Joukjes opdrachtgever Van der Waal, die onder de schuilnaam ‘Mees’ bekend was, maakte een gedichtje over haar moed: ‘Jij hebt dag aan dag geploeterd, hebt door weer en wind gesjouwd, jij hebt 1400 kaarten in korset en laars gestouwd... Jij hebt eenmaal acht revolvers zomaar in je bloes gehad.’

Ambtenarenverzet

Ook mevrouw Van Benten, die chef van de secretarie was in Bodegraven, vervulde een belangrijke functie in het verzet op het gemeentehuis. Zij kwam regelmatig in contact met de Duitsers. Vooral na de moord op burgemeester Vonk en het ziek worden van de gemeentesecretaris stond zij er bijna alleen voor. Er vonden regelmatig huiszoekingen bij haar plaats, net als bij Breekveld, Van Loo en bij een andere ambtenaar, de heer Ramp. Deze moest evenals Van Loo onderduiken.

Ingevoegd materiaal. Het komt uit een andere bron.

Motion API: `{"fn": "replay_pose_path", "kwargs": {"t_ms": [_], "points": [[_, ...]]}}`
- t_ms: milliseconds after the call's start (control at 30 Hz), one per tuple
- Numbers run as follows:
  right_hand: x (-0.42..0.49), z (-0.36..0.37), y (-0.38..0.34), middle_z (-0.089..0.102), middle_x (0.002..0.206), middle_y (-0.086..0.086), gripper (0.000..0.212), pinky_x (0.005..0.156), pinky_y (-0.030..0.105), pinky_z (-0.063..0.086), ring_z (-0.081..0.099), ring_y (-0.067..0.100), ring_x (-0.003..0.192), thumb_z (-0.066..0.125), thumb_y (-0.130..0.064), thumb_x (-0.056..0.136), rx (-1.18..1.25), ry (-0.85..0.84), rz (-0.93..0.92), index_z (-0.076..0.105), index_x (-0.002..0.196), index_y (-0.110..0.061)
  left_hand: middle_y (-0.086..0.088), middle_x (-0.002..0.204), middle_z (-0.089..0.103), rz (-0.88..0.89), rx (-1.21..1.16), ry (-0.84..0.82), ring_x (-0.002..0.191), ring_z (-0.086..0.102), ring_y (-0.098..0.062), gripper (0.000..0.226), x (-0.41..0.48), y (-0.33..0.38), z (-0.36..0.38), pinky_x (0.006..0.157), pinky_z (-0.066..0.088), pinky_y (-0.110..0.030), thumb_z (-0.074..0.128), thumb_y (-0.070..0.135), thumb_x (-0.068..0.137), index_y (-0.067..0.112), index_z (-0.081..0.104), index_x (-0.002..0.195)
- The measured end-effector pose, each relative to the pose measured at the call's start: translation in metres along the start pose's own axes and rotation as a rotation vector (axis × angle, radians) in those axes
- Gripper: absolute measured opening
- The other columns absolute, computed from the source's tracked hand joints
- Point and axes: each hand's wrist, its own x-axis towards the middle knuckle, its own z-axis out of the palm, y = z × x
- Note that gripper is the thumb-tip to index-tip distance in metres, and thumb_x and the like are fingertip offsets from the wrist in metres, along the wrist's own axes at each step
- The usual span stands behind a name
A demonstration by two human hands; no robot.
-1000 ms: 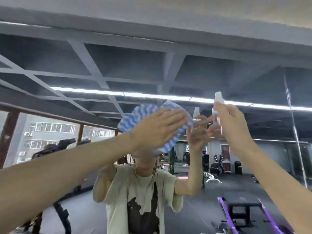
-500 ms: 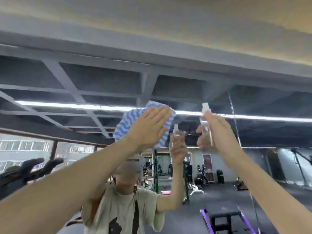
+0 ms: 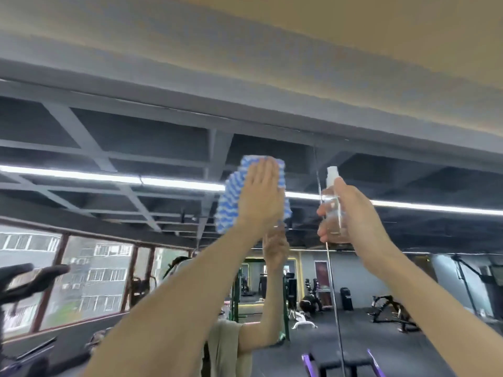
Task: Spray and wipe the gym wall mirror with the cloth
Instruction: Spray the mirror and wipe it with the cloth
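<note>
The gym wall mirror [image 3: 136,148] fills the view and reflects the ceiling beams and the room. My left hand [image 3: 261,194] presses a blue-and-white wavy-striped cloth [image 3: 230,202] flat against the glass, high up near the mirror's top edge. My right hand [image 3: 351,213] is wrapped around a small clear spray bottle [image 3: 332,197] with a white nozzle, upright and close to the glass, just right of the cloth. A vertical seam between mirror panels [image 3: 330,270] runs behind the bottle.
A grey beam [image 3: 245,110] borders the mirror's top, with a tan ceiling [image 3: 353,36] above. The reflection shows my own arms, windows at the left, dark exercise equipment [image 3: 24,278] at lower left, and a purple-edged bench [image 3: 343,363] at the bottom.
My left hand has slid the cloth upward and to the right on the glass, now fingers pointing up. The view has tilted further up. The right hand keeps the bottle raised.
</note>
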Motion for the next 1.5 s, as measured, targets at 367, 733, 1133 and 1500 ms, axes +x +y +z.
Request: {"fn": "replay_pose_path", "kwargs": {"t_ms": [367,733,1133,1500], "points": [[0.010,-0.009,0.040,0.062,0.078,0.010,0.028,0.043,0.026,0.049,0.055,0.018,0.044,0.044,-0.040,0.101,-0.058,-0.059,0.052,0.053,0.100,-0.014,-0.018,0.157,0.023,-0.496,-0.004,0.271,0.146,0.017,-0.031,0.054,0.003,-0.175,-0.027,0.118,0.002,-0.047,0.023,0.027,0.104,0.002,0.021,0.151],[0.033,-0.063,0.070,0.063,0.077,0.009,0.028,0.051,0.033,0.052,0.058,0.023,0.048,0.046,-0.039,0.100,-0.070,0.125,0.053,0.055,0.101,-0.013,-0.012,0.162,0.006,-0.017,0.022,0.104,0.149,0.004,-0.026,0.060,0.058,0.027,0.008,0.119,-0.005,-0.043,0.015,0.037,0.104,0.005,0.004,0.153],[0.009,-0.042,0.072,0.061,0.062,-0.002,0.024,0.043,0.027,0.048,0.053,0.014,0.039,0.046,-0.038,0.101,0.083,0.169,0.054,0.052,0.092,-0.017,-0.006,0.153,0.038,1.206,0.075,-0.120,0.144,0.029,-0.022,0.058,-0.098,0.013,0.024,0.118,0.012,-0.041,0.021,0.040,0.099,0.013,0.038,0.147],[-0.038,-0.088,0.098,0.061,0.065,0.001,0.026,0.040,0.020,0.046,0.052,0.016,0.037,0.046,-0.037,0.101,-0.005,0.166,0.152,0.054,0.094,-0.014,-0.010,0.152,0.039,0.411,0.005,0.108,0.141,0.033,-0.030,0.058,-0.054,0.067,0.038,0.116,0.009,-0.045,0.029,0.036,0.096,0.010,0.039,0.147]]}}
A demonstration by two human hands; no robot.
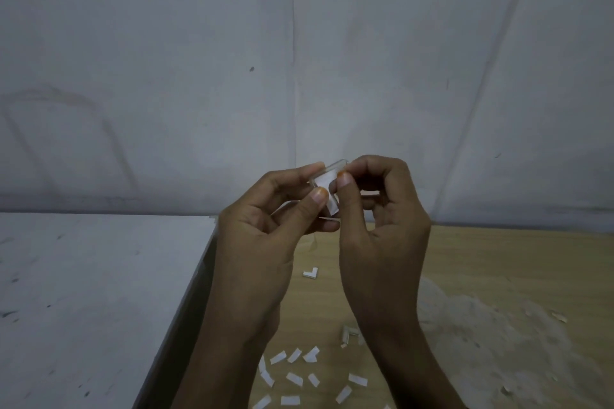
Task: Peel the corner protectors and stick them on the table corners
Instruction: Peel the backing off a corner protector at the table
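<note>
A small clear corner protector (325,180) with white adhesive backing is held up in front of me, above the seam between two tables. My left hand (265,226) grips it between thumb and fingers. My right hand (378,219) pinches at the white backing with thumb and forefinger. Two more corner protectors lie on the wooden table (481,262): one (310,272) in the middle, another (349,333) nearer me. The fingers cover much of the held protector.
A white table (93,292) fills the left, its right edge meeting the wooden table. Several peeled white backing strips (299,372) lie scattered on the wood near me. Crumpled clear plastic (491,335) lies at the right. A pale wall stands behind.
</note>
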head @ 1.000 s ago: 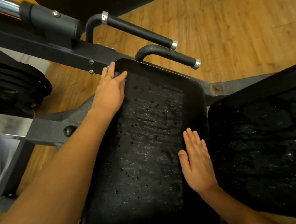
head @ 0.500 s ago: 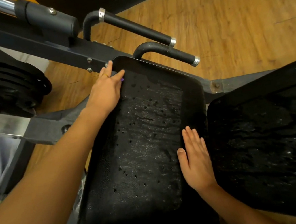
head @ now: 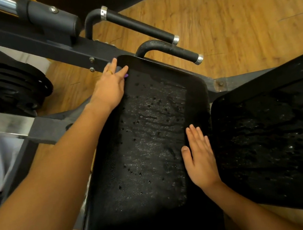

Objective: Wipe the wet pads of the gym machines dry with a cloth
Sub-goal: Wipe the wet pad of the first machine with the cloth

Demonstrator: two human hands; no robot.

Het was de bezetter duidelijk dat er iets niet klopte op het Bodegraafse gemeentehuis, maar men kon niemand betrappen. Na de moord op de burgemeester kreeg mevrouw Van Benten een NSB-burgemeester naast zich en toch hield zij stand. Haar grote triomf kwam na de bevrijding, toen zij deze burgemeester toe beet: “Uw rijk is uit!”

Mars der Rotterdammers

In november 1944 liepen 50.000 Rotterdammers langs Reeuwijk en Bodegraven over Rijksweg 12, nadat ze bij een razzia waren gevorderd. Ook hier kwamen veel vrouwen in actie. Omdat het voor mannen levensgevaarlijk was om zich naar de Rijksweg te begeven, waren het de meisjes, de vrouwen en de mensen van het Rode Kruis die, geholpen door jonge jongens, met transportfietsen het eten naar de Rotterdammers brachten. De dappere vrouwen en meisjes trokken met manden en tassen vol etenswaar de weg op. 

De grootste triomf beleefden de meisjes, die zich als ware Kenaus gedroegen, als ze er in slaagden een prooi uit de hand der bewakers los te scheuren - en dat lukte zelfs menigmaal. Bodegraven zat ’s avonds vol met vluchtelingen die de kans schoon gezien hadden om, met de hulp van de vrouwen, te ontsnappen.